2) How are proteins selectively and dynamically recruited to the PG?
The core proteome of the PG consists of about 30 proteins that are highly enriched or exclusively found in this compartment, as well as a number of additional proteins recruited under specific conditions. The determinant(s) of this PG targeting are largely unknown but are of great interest for fundamental and applied research applications. To explore the mechanism(s) of protein recruitment to the PG we are identifying protein domains critical to protein.
3) How does the protein and metabolite composition of the PG vary in response to different stresses?
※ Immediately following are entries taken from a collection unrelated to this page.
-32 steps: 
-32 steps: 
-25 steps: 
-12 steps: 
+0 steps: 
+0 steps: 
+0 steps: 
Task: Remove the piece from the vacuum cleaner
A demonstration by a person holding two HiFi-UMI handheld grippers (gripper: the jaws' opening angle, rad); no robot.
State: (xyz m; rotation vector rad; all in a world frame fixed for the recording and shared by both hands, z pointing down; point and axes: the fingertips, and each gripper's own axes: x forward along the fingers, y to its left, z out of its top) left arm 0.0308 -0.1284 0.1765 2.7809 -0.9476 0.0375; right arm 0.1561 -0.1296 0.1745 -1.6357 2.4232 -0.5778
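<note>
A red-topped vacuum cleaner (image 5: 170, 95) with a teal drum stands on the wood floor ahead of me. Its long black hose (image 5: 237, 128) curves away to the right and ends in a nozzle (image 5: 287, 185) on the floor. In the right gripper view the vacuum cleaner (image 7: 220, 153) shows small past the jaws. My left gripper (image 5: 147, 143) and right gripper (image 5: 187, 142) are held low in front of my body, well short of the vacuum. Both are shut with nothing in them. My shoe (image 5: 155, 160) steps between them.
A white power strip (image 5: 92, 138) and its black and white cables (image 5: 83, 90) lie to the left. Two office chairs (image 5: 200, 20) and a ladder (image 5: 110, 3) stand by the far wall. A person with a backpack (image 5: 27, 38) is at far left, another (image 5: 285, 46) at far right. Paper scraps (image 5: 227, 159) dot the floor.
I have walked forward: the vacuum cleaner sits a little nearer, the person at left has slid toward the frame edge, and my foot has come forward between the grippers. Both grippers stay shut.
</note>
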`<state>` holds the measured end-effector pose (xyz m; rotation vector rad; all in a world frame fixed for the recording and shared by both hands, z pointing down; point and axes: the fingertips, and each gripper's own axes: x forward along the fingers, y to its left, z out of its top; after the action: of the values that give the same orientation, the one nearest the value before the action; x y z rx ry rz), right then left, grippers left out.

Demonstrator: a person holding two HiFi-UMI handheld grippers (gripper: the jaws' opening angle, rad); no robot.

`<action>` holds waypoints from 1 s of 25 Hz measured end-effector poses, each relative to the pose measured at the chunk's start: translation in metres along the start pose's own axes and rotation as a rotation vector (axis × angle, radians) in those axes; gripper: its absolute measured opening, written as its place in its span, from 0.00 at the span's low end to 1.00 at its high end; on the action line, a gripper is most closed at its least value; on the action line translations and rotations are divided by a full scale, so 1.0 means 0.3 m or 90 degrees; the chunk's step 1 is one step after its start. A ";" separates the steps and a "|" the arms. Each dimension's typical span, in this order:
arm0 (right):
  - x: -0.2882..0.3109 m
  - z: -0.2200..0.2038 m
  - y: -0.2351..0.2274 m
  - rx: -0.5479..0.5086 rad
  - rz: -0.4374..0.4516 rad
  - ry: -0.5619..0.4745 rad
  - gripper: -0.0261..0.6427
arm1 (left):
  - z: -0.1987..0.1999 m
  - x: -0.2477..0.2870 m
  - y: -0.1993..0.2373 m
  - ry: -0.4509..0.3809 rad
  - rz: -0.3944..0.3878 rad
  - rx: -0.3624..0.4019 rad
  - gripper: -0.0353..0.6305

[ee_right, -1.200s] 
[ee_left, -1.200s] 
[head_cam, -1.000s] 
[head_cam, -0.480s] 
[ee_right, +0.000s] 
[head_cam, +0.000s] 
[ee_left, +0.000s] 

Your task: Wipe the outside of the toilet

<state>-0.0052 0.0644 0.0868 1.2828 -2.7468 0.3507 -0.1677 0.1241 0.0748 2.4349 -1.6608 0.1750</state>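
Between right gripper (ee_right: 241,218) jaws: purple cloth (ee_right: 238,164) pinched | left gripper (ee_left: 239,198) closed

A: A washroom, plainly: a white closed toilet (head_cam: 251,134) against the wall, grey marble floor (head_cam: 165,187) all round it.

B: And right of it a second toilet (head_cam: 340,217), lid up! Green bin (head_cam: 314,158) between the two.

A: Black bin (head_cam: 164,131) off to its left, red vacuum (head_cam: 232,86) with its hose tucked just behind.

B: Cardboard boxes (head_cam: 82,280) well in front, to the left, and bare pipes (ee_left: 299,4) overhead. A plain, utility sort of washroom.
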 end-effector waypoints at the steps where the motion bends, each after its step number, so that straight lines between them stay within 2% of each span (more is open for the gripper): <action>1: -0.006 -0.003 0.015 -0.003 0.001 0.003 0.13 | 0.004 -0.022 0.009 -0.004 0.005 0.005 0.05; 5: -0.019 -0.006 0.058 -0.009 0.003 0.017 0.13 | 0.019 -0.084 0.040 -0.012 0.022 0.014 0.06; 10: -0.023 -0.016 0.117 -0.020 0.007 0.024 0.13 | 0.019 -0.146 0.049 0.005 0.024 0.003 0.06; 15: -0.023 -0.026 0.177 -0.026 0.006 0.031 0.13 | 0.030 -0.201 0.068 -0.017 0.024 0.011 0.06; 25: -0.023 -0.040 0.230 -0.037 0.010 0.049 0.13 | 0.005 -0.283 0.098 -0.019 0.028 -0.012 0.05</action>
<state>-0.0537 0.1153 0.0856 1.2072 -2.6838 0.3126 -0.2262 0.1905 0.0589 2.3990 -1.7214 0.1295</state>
Thus far the proteome of PGs has been defined from PGs of a limited set of environmental or developmental conditions. Their distinct protein compositions imply a highly dynamic recruitment of proteins to the PG to accomplish diverse functions, but this prospect remains largely unexplored. We are investigating the varying protein and metabolite compositions of PGs under distinct stresses to provide new insights into the likely broader roles of PGs and plant stress responses more generally.